_WORK ORDER_: Could you set down exactly the lines of the data below, starting at the one that holds "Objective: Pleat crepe" and ending at the one that holds "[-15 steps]", both included, and only those?

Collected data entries
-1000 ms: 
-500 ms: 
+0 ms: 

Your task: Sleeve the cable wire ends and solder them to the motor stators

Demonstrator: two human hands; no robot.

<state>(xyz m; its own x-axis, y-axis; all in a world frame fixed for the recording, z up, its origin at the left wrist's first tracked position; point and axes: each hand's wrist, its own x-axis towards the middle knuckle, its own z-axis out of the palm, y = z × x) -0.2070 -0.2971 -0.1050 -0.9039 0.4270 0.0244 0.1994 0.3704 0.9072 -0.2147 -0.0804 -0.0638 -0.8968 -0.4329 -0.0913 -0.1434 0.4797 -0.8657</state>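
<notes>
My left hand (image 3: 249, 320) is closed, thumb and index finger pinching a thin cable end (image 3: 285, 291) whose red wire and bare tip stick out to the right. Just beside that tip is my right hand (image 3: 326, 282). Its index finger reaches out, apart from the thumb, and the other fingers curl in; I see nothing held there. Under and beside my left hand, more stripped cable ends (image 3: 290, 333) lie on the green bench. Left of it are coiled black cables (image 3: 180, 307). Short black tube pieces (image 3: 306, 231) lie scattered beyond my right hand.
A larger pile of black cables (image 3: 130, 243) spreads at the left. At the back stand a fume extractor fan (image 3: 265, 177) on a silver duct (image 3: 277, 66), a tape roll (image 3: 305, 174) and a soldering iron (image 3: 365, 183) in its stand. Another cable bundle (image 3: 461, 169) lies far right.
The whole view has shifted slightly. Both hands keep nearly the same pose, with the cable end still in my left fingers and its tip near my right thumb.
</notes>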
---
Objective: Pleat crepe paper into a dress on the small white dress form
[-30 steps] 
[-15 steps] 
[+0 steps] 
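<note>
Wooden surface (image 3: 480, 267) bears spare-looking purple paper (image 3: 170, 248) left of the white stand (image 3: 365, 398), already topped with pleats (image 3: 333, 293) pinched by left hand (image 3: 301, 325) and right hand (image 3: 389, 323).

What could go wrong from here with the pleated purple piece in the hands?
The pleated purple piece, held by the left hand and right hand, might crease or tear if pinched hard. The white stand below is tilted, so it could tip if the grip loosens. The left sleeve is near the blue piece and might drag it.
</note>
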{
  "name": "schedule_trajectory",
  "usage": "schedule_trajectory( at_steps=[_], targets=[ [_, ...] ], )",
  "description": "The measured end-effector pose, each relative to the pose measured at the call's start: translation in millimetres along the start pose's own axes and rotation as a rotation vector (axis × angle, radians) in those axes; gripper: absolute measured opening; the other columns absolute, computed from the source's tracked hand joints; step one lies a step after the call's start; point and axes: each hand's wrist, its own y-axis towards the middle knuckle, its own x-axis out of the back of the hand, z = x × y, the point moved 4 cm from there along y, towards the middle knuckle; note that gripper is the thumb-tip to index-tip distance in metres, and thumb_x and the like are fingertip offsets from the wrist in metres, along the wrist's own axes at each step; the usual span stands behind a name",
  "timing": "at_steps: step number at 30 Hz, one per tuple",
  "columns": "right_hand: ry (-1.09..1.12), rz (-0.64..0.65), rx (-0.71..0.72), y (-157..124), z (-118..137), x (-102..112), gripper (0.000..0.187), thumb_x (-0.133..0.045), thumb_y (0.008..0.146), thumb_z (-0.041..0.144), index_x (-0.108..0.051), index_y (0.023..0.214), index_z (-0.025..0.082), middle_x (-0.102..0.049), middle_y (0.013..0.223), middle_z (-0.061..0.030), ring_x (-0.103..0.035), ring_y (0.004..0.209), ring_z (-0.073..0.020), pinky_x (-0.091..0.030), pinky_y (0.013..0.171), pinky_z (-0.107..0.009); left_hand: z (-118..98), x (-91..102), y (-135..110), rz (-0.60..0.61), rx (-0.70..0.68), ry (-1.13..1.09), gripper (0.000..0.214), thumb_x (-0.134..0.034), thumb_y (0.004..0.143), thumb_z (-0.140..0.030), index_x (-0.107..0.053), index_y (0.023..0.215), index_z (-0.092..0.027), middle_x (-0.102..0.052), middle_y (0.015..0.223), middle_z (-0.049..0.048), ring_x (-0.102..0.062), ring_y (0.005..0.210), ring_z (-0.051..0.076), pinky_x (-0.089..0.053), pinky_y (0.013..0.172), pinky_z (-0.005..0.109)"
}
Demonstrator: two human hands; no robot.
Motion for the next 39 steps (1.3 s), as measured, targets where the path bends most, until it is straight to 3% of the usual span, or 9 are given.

_RESPONSE BELOW_:
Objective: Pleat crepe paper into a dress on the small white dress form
[-30 steps] 
[-15 steps] 

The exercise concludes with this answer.